Fully-developed, forced convective flow through an annular packed-sphere bed with wall effects

Abstract

An analysis is performed for a fully-developed, forced convective flow through a packed-sphere bed between concentric cylinders maintained at different temperatures. The radial variations of the porosity and permeability in the bed near the walls, known as wall effects, are approximated by exponential functions. The Brinkman model with variable permeability is used as the momentum equation. An analytical solution based on the method of matched asymptotic expansions is obtained for the velocity distribution. It is shown that velocity overshoots occur in the variable permeability bed near the inner and outer cylinders. Because of the non-uniform porosity variation near the walls, the stagnant thermal conductivity of the bed also varies in the radial direction accordingly. A mixing length theory, proposed recently by Cheng and Vortmeyer for the transverse thermal dispersion, is employed to obtain the radial temperature distribution and the Nusselt number of the annular bed.
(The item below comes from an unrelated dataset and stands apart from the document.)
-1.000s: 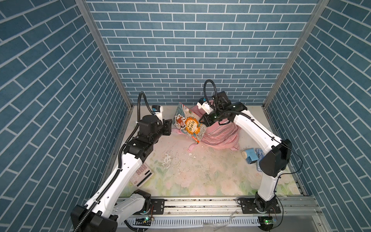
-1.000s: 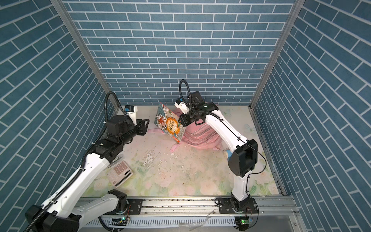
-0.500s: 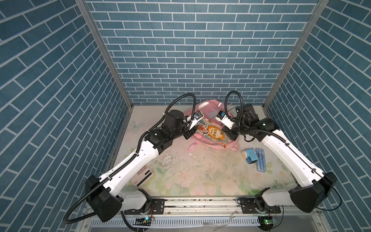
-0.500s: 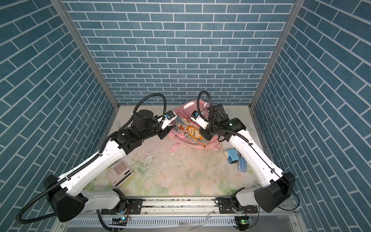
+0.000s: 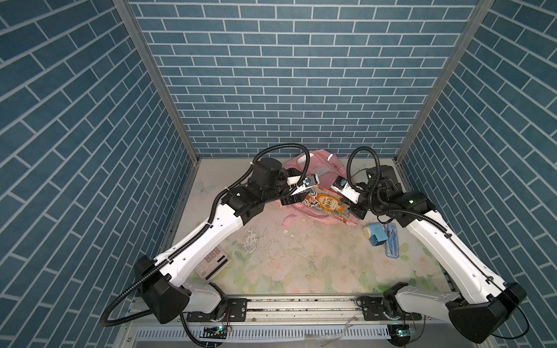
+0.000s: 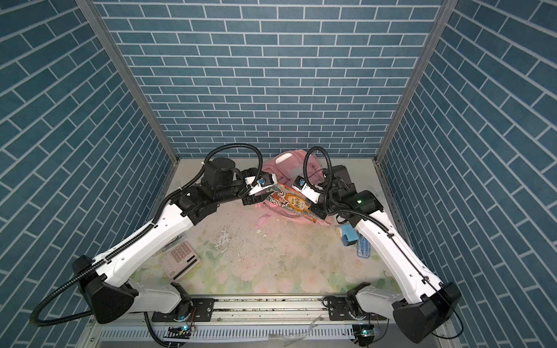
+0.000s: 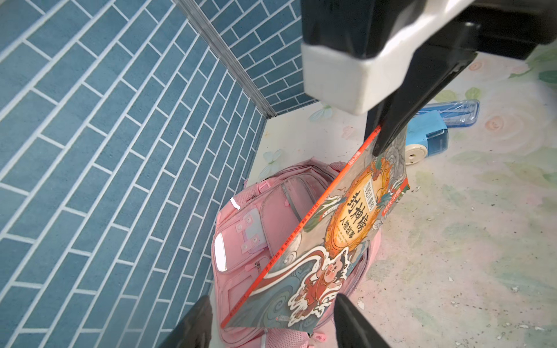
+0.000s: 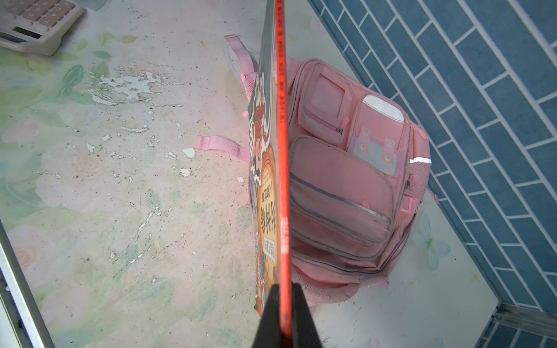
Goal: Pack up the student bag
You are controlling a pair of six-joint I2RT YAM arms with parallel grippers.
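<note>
Where the student bag (image 5: 316,162) is lying: it is resting on the flowered desk (image 5: 301,256) near the back wall, with its zip pockets and clear window pocket facing up in the right wrist view (image 8: 340,192). One pink strap is trailing out toward the middle of the desk.
Picture book (image 5: 327,205): it is hanging in the air over the nearer side of the bag, tilted, with its red spine (image 8: 281,150) showing edge-on to the right wrist camera. I cannot tell whether its lower corner is touching the bag.
Right tool (image 8: 284,289): it is pinching the book at its spine edge, with the fingers pressing on both covers (this is also showing in the left wrist view, where the dark fingers (image 7: 388,132) are gripping the book's far corner).
Left tool (image 7: 270,298): it is standing spread, with its two fingers straddling the book's near corner and a gap showing on each side.
Calculator (image 5: 212,265): it is lying at the front left of the desk, partly under the left arm.
Pencil sharpener (image 5: 375,233): this blue one is lying to the right of the bag, just beside a clear blue case (image 5: 391,242).
</note>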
Computations of the heat transfer characteristics were carried out based on three velocity models, i.e. Brinkman's model with variable and constant permeabilities as well as the plug flow model. It is found that with the mixing length theory, theoretical predictions of the heat transfer characteristics based on the three velocity models are in good agreement with the existing experimental data. The predicted temperature profiles, based on the Brinkman model with a variable permeability, agree the best with temperature data.